# [Problem to work on]
Print the data that follows exactly as it stands, from its first line through the line containing "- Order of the", and stop there.
===== Material provided =====
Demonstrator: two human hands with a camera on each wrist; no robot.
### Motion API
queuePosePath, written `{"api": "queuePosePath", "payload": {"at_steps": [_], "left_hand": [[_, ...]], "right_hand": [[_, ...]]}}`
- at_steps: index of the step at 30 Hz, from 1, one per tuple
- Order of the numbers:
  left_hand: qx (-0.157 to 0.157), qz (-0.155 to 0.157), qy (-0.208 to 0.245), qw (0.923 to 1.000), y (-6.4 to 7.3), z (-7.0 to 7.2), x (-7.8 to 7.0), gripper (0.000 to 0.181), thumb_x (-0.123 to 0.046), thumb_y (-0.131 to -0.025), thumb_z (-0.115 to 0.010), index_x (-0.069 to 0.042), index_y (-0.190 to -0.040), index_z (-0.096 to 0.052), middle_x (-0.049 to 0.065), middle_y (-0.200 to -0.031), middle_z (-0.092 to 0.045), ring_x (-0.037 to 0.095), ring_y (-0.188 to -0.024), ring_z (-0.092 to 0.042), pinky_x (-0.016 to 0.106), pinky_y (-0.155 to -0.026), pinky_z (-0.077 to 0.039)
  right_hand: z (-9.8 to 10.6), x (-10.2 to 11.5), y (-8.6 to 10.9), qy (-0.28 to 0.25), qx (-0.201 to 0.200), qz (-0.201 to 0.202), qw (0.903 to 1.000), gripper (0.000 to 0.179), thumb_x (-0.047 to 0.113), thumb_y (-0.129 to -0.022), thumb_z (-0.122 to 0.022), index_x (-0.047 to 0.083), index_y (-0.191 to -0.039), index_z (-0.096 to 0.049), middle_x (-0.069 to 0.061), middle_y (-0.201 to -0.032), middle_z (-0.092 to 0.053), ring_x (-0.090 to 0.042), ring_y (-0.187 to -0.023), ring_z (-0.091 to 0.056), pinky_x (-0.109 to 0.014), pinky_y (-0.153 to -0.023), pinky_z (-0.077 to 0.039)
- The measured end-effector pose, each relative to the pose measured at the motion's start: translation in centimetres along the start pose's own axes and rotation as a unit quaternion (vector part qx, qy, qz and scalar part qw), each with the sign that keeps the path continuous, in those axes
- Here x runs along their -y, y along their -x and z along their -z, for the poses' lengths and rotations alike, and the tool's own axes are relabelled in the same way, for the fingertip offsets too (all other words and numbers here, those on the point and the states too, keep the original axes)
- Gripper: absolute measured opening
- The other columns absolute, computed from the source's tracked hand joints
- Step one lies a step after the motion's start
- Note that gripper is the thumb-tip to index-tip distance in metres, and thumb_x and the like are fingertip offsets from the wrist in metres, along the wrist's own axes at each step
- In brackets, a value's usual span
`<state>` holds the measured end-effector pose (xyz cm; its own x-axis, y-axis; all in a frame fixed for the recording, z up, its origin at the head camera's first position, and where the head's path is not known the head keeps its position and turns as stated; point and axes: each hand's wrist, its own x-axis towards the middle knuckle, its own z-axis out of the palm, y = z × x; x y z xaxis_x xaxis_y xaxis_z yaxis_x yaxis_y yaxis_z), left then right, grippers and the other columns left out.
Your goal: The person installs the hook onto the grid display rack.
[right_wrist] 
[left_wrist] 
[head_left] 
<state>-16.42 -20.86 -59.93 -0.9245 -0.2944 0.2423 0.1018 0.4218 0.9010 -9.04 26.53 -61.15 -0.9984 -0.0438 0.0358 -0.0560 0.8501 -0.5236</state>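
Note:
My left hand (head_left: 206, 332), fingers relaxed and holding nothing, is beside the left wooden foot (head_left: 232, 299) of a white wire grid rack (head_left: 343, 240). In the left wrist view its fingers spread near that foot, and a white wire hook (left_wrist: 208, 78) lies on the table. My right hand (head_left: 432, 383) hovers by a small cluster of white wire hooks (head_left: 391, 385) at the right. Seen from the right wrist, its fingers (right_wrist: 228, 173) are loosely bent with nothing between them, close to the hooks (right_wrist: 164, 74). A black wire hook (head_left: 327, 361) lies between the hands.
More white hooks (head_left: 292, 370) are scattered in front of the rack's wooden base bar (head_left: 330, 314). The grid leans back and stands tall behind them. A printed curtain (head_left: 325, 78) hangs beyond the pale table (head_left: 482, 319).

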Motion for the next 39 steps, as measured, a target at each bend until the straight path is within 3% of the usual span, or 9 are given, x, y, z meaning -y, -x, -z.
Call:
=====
# [Response box]
Demonstrator: two human hands with a camera on each wrist; no robot.
### Motion API
queuePosePath, written `{"api": "queuePosePath", "payload": {"at_steps": [_], "left_hand": [[_, ...]], "right_hand": [[_, ...]]}}`
- at_steps: index of the step at 30 Hz, from 1, one per tuple
- Order of the numbers:

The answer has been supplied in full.